I’ve worked on some startups that have gone on to achieve remarkable success. And I’ve worked on others that are thankfully mostly forgotten to the passage of time (except for the useful scar tissue). But the difference between those outcomes isn’t explained by how hard we worked, or even how much we wanted to be successful.

Rather than belittling the role that luck played, we need to be more specific and break luck down into its component parts. Then we can understand how we can create luck for ourselves and for others…

When-Luck

Timing is everything.

Trade Me is a great example of this. The site launched in 1999, the same year as the very first ADSL internet connection in New Zealand, and a year before the Southern Cross Cable was commissioned.1 Many people were connecting to the internet for the very first time, and were hungry for something to do with it. At one point in the early 2000s Trade Me accounted for two-thirds of all domestic web page views.

By 2006 about 70% of New Zealanders were online and about half of those connections were broadband. That trend gave us a fast growing group of potential customers. Of course, this also created some significant challenges - we needed to ensure we didn’t push beyond the capability of the browsers and internet connections that most people were using, and we had to teach people the basics of how to protect themselves online. While both of those things felt like work at the time, they made us stronger.

Many successful startup ideas are failed startup ideas from an earlier era. For example, online groceries were an expensive mistake in 1999,2 but an essential service by 2020.

It’s not enough to have an innovative idea, we also need to execute. But it’s much easier to execute if we’re selling something that people are ready to buy.

To create When-Luck we need to look for the waves that are coming next, and paddle to position ourselves so we are there ready to capitalise on them when they break. We need to describe not only “why?” but also “why now?”

Who-Luck

The cliché is: it’s not what you know but who you know.

We can hear that and complain that we don’t know the right people. Or we can realise we all know people. Remember, we are the average of the people we spend the most time with. The question is does our specific group lift us up or drag us down?

Team culture is a huge and under-appreciated aspect of all successful startups. This is why second-time founders sometimes struggle to repeat their success. It’s a long hard job to build an impressive team with a strong culture. Those are both rare and fragile things. It’s daunting to go back to the beginning and start again with a blank slate.

To create Who-Luck we need to carefully select the people we surround ourselves with.

What-Luck

What unique combination of skills do we have?

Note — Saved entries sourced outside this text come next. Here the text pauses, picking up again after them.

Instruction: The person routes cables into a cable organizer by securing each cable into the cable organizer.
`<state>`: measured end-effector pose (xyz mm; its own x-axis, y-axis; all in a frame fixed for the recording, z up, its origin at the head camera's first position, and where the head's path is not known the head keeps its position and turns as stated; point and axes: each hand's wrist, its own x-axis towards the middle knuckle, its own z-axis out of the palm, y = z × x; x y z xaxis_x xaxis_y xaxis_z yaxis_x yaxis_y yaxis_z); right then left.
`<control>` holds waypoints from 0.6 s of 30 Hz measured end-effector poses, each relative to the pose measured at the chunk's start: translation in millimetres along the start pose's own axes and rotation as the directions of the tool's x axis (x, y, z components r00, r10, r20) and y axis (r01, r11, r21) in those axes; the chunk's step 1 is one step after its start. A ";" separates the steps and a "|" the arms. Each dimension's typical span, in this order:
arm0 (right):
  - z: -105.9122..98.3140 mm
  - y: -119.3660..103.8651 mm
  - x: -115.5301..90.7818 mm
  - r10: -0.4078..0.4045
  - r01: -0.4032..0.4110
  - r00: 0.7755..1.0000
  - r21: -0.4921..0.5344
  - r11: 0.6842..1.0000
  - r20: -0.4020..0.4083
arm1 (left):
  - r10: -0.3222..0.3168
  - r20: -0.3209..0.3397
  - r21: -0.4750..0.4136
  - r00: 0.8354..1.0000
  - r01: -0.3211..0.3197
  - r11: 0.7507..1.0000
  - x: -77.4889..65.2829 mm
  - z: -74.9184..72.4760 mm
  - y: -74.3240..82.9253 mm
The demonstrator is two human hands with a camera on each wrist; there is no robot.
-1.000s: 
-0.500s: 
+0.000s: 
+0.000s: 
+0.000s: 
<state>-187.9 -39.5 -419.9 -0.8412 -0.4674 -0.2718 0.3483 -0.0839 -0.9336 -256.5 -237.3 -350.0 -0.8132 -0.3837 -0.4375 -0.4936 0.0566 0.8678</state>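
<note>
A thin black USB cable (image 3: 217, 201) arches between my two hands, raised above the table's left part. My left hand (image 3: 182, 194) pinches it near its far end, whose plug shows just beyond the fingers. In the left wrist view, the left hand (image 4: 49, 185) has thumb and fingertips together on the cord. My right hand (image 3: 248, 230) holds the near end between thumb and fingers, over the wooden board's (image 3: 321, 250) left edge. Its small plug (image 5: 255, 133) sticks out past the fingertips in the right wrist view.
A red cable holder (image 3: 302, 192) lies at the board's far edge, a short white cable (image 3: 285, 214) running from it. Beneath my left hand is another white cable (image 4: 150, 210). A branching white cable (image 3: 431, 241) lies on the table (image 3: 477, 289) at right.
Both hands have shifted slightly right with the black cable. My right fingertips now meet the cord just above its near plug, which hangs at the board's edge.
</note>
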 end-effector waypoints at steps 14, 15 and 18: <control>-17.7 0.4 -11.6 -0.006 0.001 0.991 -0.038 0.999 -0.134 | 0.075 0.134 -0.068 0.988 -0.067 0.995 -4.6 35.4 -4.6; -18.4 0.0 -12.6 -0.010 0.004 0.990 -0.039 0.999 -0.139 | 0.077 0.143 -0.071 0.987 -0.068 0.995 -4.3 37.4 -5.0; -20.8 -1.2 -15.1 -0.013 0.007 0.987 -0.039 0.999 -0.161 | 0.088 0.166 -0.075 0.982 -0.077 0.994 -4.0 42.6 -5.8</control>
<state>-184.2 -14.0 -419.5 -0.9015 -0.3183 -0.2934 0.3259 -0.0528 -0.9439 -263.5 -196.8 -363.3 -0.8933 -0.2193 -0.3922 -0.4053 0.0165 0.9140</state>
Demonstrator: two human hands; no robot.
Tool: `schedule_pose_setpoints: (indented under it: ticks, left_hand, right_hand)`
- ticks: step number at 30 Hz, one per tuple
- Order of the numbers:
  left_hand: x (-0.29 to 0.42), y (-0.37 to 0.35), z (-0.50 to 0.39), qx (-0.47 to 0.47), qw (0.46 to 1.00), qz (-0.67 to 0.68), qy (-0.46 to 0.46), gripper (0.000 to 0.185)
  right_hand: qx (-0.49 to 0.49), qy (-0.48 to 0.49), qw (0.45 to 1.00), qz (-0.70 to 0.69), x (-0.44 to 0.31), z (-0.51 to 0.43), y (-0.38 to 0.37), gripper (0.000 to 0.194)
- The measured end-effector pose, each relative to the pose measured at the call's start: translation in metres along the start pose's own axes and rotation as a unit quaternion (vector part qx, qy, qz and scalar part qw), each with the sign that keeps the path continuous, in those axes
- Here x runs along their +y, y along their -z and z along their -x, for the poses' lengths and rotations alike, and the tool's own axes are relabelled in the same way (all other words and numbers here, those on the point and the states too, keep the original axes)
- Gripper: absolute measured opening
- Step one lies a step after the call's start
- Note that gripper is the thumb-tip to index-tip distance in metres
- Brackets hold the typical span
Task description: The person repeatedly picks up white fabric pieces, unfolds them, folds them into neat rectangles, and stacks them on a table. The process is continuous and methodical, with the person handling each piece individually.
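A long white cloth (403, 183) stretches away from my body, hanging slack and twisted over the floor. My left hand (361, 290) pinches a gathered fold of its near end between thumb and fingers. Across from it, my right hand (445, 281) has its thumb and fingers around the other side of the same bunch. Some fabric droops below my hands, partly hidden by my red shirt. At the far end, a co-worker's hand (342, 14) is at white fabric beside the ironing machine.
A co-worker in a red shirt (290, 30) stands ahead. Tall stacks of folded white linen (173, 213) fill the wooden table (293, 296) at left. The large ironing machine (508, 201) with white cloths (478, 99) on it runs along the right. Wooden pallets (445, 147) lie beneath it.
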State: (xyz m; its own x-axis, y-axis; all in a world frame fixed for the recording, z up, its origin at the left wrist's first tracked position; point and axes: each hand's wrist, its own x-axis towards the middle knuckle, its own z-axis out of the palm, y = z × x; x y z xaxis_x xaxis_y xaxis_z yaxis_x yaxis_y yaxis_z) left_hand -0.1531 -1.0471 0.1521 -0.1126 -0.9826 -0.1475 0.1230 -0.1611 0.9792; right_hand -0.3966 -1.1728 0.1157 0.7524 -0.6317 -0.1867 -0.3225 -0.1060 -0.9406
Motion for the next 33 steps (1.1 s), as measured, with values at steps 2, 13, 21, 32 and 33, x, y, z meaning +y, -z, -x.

Steve Jobs once described Apple as a company that exists at the intersection of technology and the liberal arts. In his mind it was the combination of these two things that made it great.3

As he explained:

Creativity is just connecting things. When you ask creative people how they did something, they feel a little guilty because they didn’t really do it, they just saw something. It seemed obvious to them after a while. That’s because they were able to connect experiences they’ve had and synthesize new things. And the reason they were able to do that was that they’ve had more experiences or they have thought more about their experiences than other people. Unfortunately, that’s too rare a commodity. A lot of people in our industry haven’t had very diverse experiences. So they don’t have enough dots to connect, and they end up with very linear solutions without a broad perspective on the problem. The broader one’s understanding of the human experience, the better design we will have.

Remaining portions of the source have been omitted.